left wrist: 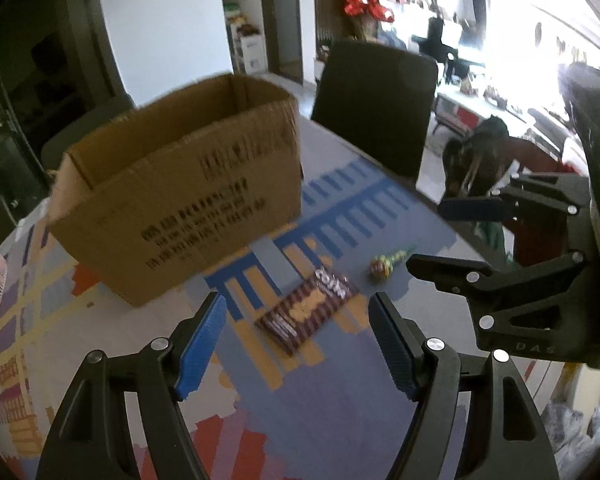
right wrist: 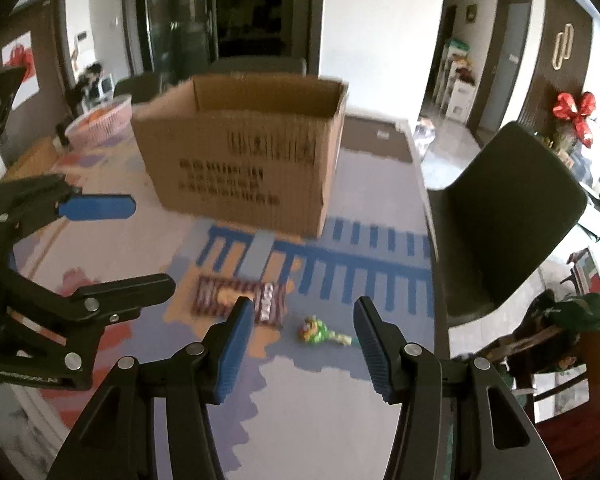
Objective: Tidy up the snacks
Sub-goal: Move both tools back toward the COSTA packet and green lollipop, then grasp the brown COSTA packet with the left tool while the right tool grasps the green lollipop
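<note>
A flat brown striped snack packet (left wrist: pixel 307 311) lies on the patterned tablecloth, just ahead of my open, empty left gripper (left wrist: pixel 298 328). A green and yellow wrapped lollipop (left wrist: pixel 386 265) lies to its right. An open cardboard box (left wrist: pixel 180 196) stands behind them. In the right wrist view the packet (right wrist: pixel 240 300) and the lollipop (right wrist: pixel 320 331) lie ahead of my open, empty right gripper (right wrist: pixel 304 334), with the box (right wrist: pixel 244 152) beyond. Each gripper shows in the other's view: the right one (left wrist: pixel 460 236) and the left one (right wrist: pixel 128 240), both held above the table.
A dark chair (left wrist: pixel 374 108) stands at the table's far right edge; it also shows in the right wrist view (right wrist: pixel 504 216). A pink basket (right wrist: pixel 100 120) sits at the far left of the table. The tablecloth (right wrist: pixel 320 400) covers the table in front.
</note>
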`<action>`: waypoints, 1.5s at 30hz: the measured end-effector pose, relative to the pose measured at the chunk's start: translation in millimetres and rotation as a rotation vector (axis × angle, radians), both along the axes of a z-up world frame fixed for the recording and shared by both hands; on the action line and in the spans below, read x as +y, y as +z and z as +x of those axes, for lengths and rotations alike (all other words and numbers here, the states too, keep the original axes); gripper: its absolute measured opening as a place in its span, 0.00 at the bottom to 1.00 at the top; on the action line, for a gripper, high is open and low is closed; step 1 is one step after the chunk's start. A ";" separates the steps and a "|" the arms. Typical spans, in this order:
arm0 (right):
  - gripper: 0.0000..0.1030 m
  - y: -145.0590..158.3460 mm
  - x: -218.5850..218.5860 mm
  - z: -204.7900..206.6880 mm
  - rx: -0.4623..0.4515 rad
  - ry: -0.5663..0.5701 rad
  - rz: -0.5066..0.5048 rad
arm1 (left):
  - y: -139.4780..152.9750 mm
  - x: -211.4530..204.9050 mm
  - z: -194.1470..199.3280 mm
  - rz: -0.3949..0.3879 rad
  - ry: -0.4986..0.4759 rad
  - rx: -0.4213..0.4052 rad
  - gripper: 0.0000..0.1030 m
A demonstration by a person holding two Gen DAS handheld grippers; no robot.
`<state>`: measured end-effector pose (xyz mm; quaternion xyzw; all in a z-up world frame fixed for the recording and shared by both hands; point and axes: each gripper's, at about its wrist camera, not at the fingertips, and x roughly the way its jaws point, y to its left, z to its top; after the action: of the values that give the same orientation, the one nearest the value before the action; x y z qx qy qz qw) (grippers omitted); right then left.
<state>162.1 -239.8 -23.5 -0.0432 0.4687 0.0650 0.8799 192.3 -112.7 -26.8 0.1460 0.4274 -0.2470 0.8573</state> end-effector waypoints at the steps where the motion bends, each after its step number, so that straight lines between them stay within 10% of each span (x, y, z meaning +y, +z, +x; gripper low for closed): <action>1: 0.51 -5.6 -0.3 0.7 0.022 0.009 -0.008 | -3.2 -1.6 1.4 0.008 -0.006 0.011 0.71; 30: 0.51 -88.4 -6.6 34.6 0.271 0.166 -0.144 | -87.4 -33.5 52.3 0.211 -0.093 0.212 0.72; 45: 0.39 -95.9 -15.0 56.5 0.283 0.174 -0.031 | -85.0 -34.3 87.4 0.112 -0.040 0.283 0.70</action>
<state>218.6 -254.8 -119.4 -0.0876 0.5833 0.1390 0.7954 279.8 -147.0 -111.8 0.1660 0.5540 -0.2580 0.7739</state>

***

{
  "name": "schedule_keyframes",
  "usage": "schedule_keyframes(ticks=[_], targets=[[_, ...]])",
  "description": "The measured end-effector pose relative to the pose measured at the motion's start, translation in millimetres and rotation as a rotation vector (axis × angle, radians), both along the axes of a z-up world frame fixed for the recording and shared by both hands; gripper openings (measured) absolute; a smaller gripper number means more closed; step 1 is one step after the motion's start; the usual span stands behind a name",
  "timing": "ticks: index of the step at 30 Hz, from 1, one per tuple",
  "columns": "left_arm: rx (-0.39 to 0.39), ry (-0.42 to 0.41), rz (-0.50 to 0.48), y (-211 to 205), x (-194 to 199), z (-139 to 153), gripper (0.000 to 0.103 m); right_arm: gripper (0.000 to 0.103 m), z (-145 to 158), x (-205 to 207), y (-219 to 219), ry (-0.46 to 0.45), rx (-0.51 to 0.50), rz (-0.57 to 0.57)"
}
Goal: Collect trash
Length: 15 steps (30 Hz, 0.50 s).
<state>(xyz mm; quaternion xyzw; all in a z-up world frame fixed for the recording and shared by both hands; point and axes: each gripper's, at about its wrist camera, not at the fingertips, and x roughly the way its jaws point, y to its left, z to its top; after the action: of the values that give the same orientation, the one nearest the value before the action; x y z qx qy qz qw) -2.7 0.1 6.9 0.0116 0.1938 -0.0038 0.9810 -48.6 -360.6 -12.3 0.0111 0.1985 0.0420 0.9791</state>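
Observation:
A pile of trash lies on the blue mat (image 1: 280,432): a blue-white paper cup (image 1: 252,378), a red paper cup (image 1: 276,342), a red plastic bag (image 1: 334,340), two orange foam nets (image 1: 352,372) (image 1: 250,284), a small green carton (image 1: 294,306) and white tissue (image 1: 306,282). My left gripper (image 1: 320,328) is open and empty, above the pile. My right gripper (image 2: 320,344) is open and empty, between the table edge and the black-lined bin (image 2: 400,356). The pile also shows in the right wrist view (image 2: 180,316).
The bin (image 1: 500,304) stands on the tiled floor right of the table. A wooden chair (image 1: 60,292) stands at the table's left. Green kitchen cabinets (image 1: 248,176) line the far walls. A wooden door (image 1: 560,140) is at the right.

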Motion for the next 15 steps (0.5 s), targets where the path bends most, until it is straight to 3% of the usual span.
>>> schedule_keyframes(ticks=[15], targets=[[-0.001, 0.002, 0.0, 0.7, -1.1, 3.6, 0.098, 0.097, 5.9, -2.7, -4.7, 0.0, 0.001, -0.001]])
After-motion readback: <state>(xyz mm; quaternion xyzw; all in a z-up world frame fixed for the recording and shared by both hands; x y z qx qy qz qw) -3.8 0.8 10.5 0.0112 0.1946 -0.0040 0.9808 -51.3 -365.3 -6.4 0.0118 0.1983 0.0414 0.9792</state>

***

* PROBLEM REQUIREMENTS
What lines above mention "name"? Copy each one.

* FINISHED TASK
  "name": "schedule_keyframes",
  "description": "The measured end-effector pose relative to the pose measured at the motion's start, translation in millimetres and rotation as a rotation vector (axis × angle, radians), both along the axes of a z-up world frame fixed for the recording and shared by both hands; gripper openings (measured) absolute; a smaller gripper number means more closed; step 1 is one step after the motion's start; the usual span stands behind a name",

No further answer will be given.